I can’t say enough good things about Pichelli’s art; under Christina Strain’s colors, this might be the best-looking of Marvel’s ongoings at the moment. Each page’s art is smooth and bright, full of characters who have a cartoony accent, but never the less occupy space, have weight, and seem to move, think and act like real human beings. Even the pet dinosaur is convincingly pet dinosaur-like, and I have no idea how a pet dinosaur should look and move.

Welcome back to my pull-list, Runaways.

Superman #689 (DC) James Robinson is really writing a serial comics story here, and every issue reads like a next chapter, with a few of the half-dozen or so ongoing plots taking a few steps forward each month. That’s not a bad thing, hell, it’s how serial comics are supposed to work, really, especially the way Robinson is writing it—the individual books each have a distinct beginning and end, so it’s not like you’re reading one-sixth of a graphic novel, so much as you’re watching the next episode of your favorite soap opera.

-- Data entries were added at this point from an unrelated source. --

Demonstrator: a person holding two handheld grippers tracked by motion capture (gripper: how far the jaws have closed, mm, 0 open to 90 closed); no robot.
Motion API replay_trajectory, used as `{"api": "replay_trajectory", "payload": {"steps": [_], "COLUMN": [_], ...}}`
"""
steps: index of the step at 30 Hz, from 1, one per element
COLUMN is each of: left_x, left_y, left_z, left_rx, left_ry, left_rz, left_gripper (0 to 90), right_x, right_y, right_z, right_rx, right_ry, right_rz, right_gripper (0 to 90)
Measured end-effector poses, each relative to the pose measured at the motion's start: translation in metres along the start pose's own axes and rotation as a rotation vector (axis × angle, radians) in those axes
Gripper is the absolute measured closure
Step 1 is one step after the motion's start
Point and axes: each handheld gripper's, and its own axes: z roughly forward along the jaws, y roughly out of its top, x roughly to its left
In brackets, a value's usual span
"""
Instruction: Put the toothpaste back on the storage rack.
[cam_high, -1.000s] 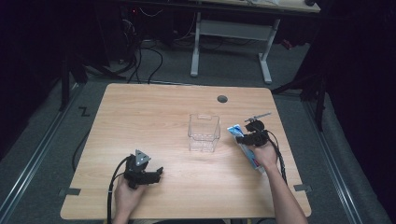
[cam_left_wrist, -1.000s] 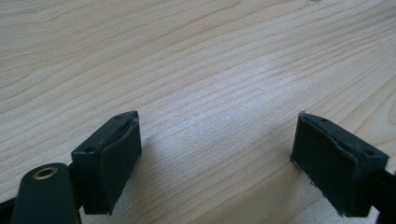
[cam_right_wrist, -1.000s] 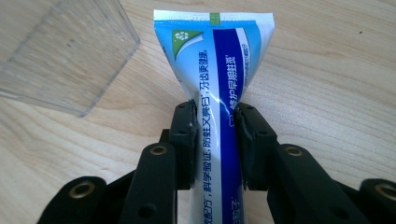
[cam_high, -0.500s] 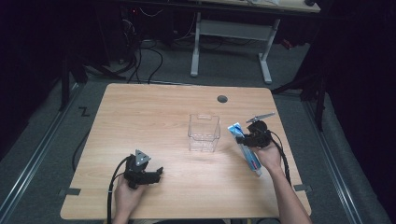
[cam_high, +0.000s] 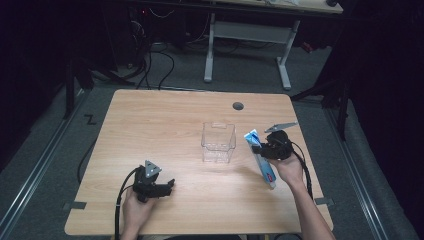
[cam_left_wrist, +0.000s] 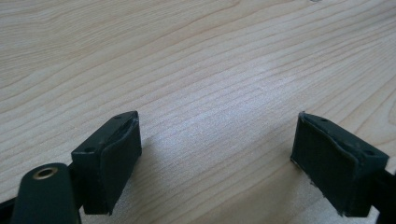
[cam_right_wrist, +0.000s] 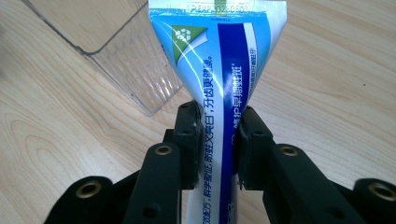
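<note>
Near the front edge, the left gripper (cam_high: 167, 186) rests on the wooden table (cam_high: 160, 125), jaws wide apart. Farther right, the right gripper (cam_high: 259, 147) clamps a blue toothpaste tube (cam_high: 261, 160) just beside the clear plastic box (cam_high: 218, 142)

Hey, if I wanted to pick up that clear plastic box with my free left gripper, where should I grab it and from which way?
Probably by one upright wall of the clear plastic box, coming straight down from above. It stands upright with its open top facing up, so one finger can slip inside and one outside a thin wall. The left gripper is open on the table; the nearer wall looks easiest.
</note>
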Motion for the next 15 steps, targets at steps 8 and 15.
{"api": "replay_trajectory", "payload": {"steps": [8,15], "left_x": [0.000,0.000], "left_y": [0.000,0.000], "left_z": [0.000,0.000], "left_rx": [0.000,0.000], "left_ry": [0.000,0.000], "left_rz": [0.000,0.000], "left_gripper": [15.9,15.9], "right_x": [0.002,0.004], "right_y": [0.000,0.001], "right_z": [-0.007,-0.014], "right_rx": [-0.038,-0.067], "right_ry": [0.005,0.012], "right_rz": [-0.006,-0.016], "right_gripper": [73.9,74.1]}}
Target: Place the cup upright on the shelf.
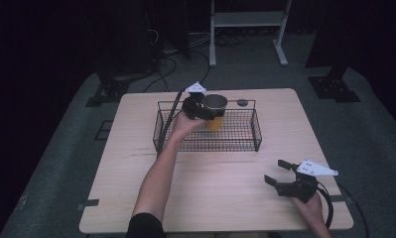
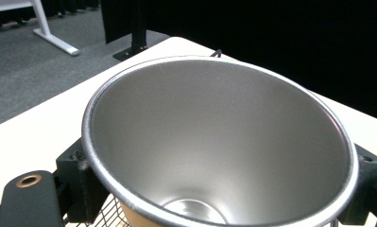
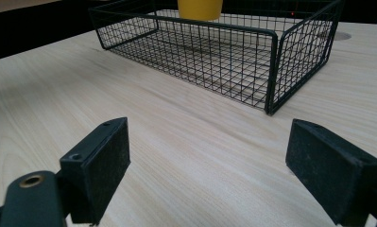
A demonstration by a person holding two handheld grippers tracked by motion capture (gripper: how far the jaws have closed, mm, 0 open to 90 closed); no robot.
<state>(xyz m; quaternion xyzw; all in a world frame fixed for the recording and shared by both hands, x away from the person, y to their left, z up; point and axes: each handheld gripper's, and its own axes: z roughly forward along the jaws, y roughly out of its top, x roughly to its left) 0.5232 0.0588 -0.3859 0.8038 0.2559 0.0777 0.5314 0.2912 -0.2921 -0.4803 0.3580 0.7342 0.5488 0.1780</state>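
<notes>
Over the wire basket [image 1: 245, 141] near the surface's far edge, the left gripper [image 1: 198, 110] clamps the rigid, slick-looking steel cup [image 1: 214, 111] just below its rim, while the right gripper [image 1: 281, 174] gapes empty.

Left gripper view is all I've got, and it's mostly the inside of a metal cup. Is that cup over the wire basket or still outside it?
Observer: Over it. In the high view the cup sits within the wire basket, toward its far left part, gripped by the left gripper.
Operator: What colour is the outside of the cup?
Observer: Yellow-orange; the right gripper view shows its lower body above the basket floor.
Operator: Where's the other gripper?
Observer: The right gripper is at the table's near right corner, jaws wide apart with nothing between them.
</notes>
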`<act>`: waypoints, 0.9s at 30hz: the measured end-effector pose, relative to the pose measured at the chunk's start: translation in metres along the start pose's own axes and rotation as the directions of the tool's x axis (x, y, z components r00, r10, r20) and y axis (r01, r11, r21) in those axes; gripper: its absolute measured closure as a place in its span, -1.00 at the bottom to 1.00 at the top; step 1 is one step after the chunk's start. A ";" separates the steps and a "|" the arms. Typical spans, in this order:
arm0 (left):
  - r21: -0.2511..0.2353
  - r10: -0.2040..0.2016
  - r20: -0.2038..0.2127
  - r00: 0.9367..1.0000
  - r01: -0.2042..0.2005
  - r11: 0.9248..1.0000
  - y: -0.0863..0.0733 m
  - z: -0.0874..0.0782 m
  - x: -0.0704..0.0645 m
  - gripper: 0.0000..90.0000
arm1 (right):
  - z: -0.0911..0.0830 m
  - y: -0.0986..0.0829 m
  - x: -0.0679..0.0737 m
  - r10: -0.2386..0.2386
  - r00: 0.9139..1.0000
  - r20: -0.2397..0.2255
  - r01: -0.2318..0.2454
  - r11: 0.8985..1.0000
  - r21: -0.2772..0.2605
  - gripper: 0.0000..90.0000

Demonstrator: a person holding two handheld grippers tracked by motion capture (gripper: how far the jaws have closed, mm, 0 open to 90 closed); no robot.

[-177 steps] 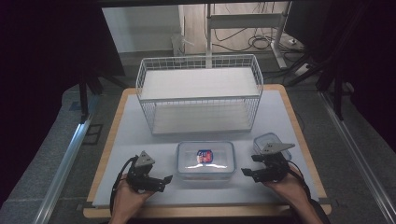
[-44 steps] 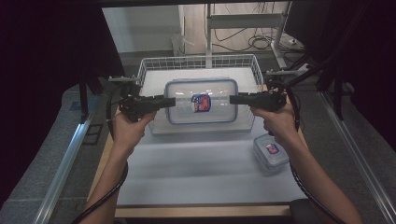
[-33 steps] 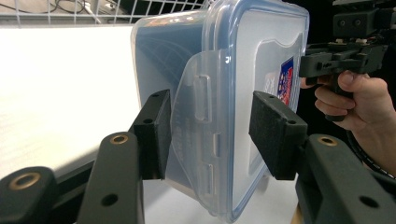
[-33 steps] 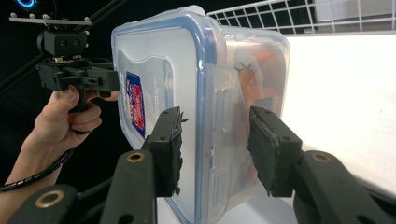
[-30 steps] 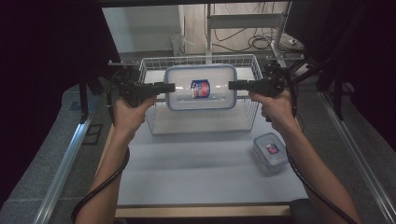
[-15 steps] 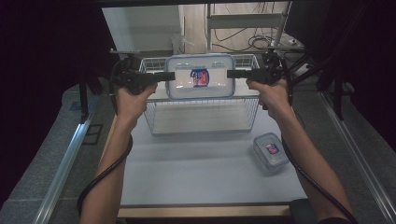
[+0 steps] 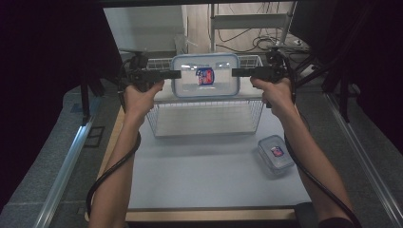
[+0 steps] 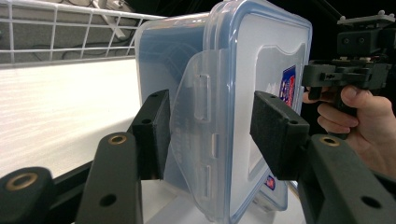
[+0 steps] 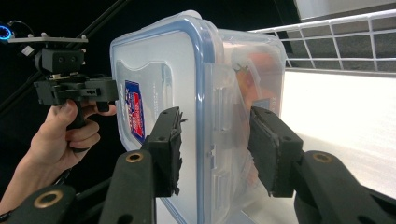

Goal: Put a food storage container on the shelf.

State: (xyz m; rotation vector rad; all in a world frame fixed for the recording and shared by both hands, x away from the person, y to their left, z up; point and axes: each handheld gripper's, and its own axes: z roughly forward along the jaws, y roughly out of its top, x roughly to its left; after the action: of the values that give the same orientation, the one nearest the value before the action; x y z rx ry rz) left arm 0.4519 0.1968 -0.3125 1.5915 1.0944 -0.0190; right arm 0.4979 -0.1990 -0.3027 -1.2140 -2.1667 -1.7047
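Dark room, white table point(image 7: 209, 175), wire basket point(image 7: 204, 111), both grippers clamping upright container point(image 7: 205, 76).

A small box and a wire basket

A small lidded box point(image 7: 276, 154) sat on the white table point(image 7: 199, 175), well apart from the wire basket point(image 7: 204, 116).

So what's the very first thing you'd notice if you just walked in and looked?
A big clear box with a blue-edged lid, held up on its side over the white wire basket at the back of the table. The left claw and the right claw each sit at one end of it. A small box of the same kind sits alone on the table near the right forearm.
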 end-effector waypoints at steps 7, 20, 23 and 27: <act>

It does make writing about it a little hard to write about though. It’s still pretty good…? Renato Guedes still draws super-good?

In this issue, while The Guardian/Tellus, Sam Lane and Codename: Assassin and Steel/Atlast threads are all advanced, in between Mon-El takes some time to see the sites of the world, which means he keeps finding other superheroes to team-up with and villains to fight in each locale.

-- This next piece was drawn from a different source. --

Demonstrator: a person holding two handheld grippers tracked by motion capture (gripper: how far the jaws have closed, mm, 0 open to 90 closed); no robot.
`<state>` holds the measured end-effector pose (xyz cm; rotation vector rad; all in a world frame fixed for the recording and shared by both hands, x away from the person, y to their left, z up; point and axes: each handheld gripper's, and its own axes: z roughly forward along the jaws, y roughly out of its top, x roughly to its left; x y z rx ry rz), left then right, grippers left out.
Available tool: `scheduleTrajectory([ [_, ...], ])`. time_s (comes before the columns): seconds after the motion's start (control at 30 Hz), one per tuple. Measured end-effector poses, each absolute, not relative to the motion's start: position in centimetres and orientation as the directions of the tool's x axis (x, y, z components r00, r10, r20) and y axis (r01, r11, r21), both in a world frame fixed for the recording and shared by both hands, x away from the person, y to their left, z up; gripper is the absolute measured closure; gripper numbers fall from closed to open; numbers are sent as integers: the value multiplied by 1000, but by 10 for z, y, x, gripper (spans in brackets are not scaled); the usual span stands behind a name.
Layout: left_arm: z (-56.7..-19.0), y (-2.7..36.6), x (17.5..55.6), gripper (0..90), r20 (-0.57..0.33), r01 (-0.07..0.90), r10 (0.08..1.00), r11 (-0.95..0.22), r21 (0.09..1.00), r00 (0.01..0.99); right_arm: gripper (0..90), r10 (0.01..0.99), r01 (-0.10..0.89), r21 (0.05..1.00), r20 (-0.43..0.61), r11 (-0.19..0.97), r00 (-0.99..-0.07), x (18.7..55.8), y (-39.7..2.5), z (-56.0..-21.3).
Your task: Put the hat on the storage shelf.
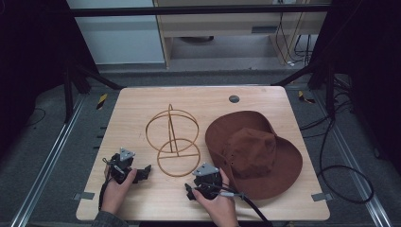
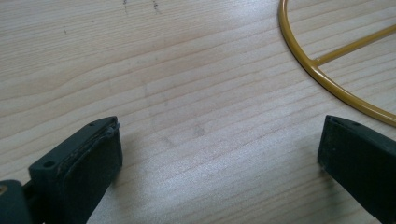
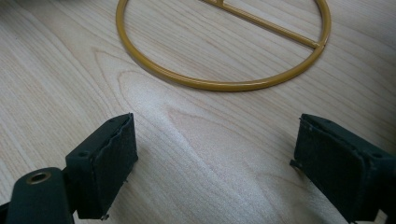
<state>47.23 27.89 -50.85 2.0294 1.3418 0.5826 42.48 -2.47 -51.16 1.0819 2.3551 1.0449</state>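
Note:
A gold wire hat stand [image 1: 171,139] rests on the wooden table [image 1: 142,109], its round base ring toward me. To its right lies a brown wide-brimmed hat [image 1: 255,151], crown up. My left gripper [image 1: 141,172] sits low near the front left, jaws wide apart over bare wood [image 2: 219,163]; the base ring [image 2: 322,77] curves past its right jaw. In front of the ring, beside the hat's brim, is my right gripper [image 1: 196,184]. It is open too [image 3: 215,163], with the base ring [image 3: 224,85] lying just ahead of its jaws.
A small dark round disc [image 1: 233,99] sits at the table's far edge. Cables [image 1: 340,170] loop on the floor to the right. Black frame struts [image 1: 94,75] stand at the far corners. Bare wood lies behind the stand and along the front edge.

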Motion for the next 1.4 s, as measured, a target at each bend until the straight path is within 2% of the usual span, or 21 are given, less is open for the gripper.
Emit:
scheduleTrajectory([
  [0.63, -508, 278, 469, 0, 21, 646, 921, -288, 707, 388, 130, 768, 510, 744, -6, 431, -640, 425, -24, -512],
  [0.7, -508, 278, 469, 0, 21, 646, 921, -289, 707, 389, 154, 767, 511, 736, -16, 444, -642, 424, -23, -510],
  [0.77, -508, 278, 469, 0, 21, 646, 921, -289, 707, 389, 192, 767, 498, 727, -62, 473, -639, 417, -23, -502],
  [1.03, -509, 278, 469, 0, 20, 644, 921, -288, 708, 390, 142, 749, 459, 747, -79, 481, -658, 391, -42, -449],
  [1.2, -509, 278, 470, 0, 18, 644, 921, -285, 710, 389, 135, 744, 448, 760, -68, 471, -665, 395, -61, -420],
  [1.23, -509, 278, 470, 0, 18, 643, 921, -285, 711, 389, 128, 739, 441, 764, -70, 472, -670, 398, -72, -405],
  [1.4, -509, 277, 470, 0, 17, 646, 924, -280, 710, 382, 104, 731, 424, 752, -112, 505, -673, 409, -103, -376],
])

There are plenty of cameos here, most of them of fairly obscure characters, and plenty of whom I don’t recognize, which means either that Robinson has created a couple of new characters here, or he must know like every DC character ever, because I read a small stack of these things every week, and I never heard of some of these guys.

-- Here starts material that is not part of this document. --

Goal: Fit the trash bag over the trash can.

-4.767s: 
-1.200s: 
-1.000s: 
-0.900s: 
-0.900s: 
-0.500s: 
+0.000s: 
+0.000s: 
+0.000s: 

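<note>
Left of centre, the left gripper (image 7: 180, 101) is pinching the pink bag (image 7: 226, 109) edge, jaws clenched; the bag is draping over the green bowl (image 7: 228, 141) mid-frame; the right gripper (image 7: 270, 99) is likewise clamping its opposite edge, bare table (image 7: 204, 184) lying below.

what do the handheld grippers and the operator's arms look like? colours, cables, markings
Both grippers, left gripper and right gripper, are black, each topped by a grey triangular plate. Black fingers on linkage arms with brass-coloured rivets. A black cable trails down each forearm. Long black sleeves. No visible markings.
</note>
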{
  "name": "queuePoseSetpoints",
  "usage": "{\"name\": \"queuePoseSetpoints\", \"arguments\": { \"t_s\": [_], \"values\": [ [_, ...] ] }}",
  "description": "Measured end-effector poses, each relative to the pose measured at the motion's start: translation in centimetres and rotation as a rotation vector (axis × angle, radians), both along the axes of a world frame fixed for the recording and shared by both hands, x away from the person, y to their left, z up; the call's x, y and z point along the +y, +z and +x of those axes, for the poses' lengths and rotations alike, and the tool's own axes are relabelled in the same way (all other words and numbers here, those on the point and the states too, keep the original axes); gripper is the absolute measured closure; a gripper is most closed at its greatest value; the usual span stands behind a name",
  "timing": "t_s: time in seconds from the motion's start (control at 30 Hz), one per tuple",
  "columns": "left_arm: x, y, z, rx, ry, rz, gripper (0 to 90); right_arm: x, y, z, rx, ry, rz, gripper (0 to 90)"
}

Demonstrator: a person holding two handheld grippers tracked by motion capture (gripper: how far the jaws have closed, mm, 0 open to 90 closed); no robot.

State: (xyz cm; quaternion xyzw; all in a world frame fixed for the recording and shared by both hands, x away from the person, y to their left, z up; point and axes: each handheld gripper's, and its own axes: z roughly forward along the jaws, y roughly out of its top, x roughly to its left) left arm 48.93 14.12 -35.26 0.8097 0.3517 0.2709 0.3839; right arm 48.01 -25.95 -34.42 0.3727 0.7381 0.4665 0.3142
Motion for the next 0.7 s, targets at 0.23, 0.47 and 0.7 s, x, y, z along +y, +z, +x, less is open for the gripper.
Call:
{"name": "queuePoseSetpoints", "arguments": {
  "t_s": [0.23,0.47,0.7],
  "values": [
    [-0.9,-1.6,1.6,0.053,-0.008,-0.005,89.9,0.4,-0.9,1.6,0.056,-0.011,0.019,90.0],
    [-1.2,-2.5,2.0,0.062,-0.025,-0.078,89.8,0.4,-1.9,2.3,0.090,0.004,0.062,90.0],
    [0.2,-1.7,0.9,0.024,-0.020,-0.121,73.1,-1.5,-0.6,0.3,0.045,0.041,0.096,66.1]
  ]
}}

Oh, and yes, that is Congorilla on the cover. He and Freedom Beast team-up with Mon-El to fight poachers on one splash-page.

Jeph Loeb really, really likes Terminator

Which is fine. It's no Predator or Empire Records or anything, but it's not a bad movie.

If you haven't completely blocked the experience out of your mind, you may recall that during the very painful Ultimates 3 Week here on EDILW, I noted that in Utlimates 3 #4 Jeph Loeb actually has a character appropriate a very famous line of dialogue from The Terminator for completely non-ironic usage. Which was particularly strange given that the character who used that line of dialogue was a Terminator-like killer robot disguised as a human being.

Matt Ampersand, who writes for The Weekly Crisis, was kind enough to send me a scan of the first page of the first issue of X-Man, which was apparently a mid-nineties X-book set in the "Age of Apocalypse" continuity and also written by Jeph Loeb.

How did Loeb open the book?
That is Age of Apocalypse-flavored Cyclops, his one eye glowing red, like the Terminator's.

Thanks for sharing, Matt!

Assuming Spider-Man is referring to the proportional strength of a spider.

As Tom Spurgeon points out in the link to last night's post ("Spider-Man is correct") he put in the "Quick Hits and Craft" section of his June 24 post, "Spider-Man Is Not Correct." And Tom is correct regarding whether or not Spider-Man's statement is correct. Most, if not all, bald guys are stronger than most, if not all, spiders. I'm pretty sure even the weakest bald guy in the world (Mr. Burns from The Simpsons holds that title, I think) could bench press more weight than the strongest spider in the world.

A man with the proportional strength of a spider, like Spider-Man, is stronger than most bald guys, however. Certainly stronger than The Puppet Master, whose dolls he's depicted taking away above.

Spider-Man should really speak more clearly. And I should have thought of Tom's joke, which was funnier than mine.

Tuesday, June 23, 2009

Spider-Man is correct.

There are quite a few mad scientists in my men's social club, and a few of them actually proved spider strength's superiority to bald guy's strength scientifically. They irradiated me and then had me bite a puny high school nerd.

Did the kid gain the proportional strength of a bald guy? The results were inconclusive, as my strength is pretty much the equivalent of your average puny high school nerd. But the test subject's hair did get a bit thinner within the week, and I had to have some skin abnormalities removed a few months later.